» **About this task**: Copy out lines with the word "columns" from the material that follows.
________________________
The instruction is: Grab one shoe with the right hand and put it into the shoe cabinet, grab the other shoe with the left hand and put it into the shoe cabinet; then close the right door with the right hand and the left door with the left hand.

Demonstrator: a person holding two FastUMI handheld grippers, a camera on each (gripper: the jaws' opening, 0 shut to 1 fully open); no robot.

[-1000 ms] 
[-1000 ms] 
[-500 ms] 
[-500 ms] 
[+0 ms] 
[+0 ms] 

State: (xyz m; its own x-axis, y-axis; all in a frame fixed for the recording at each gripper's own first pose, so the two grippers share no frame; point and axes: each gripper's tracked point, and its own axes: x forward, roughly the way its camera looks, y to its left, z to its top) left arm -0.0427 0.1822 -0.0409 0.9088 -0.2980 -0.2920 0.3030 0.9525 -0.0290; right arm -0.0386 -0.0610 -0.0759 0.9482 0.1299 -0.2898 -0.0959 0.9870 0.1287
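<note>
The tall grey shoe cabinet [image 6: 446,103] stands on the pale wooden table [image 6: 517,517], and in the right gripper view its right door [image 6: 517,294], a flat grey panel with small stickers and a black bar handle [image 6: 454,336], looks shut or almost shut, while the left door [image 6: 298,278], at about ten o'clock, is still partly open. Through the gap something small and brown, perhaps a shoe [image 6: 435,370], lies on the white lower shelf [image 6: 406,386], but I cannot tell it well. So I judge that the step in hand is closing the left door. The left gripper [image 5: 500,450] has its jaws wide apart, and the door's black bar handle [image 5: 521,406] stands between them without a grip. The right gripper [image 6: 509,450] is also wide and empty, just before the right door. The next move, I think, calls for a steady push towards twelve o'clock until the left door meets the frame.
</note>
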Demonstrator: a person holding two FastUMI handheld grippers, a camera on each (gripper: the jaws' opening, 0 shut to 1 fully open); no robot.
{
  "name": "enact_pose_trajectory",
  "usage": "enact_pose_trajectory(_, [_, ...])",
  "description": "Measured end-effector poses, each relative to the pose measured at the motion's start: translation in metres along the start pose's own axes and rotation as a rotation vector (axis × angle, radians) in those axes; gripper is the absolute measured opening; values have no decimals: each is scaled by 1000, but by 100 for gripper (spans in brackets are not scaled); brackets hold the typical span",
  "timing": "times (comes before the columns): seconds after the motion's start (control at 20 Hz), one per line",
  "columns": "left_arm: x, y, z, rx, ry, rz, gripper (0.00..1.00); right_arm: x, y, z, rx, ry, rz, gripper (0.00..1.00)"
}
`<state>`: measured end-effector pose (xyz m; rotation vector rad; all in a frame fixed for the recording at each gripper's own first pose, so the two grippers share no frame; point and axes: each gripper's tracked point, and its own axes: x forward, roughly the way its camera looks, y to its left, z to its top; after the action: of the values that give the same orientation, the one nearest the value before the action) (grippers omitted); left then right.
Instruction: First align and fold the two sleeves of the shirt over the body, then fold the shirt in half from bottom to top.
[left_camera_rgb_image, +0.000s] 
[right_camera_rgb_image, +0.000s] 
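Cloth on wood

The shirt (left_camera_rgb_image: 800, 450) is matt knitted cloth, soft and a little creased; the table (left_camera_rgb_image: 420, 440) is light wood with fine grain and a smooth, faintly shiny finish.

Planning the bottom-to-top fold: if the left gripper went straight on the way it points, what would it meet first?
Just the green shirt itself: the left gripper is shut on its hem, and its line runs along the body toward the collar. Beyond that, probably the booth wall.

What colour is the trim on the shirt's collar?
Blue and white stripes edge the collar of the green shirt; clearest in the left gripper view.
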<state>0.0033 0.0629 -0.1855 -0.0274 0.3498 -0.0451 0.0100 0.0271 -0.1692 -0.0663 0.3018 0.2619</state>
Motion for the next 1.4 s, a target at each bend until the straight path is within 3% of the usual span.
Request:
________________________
» **Reply to the task**:
  "timing": "times (comes before the columns): seconds after the motion's start (control at 20 Hz), one per line",
  "columns": "left_arm: x, y, z, rx, ry, rz, gripper (0.00..1.00); right_arm: x, y, z, rx, ry, rz, gripper (0.00..1.00)"

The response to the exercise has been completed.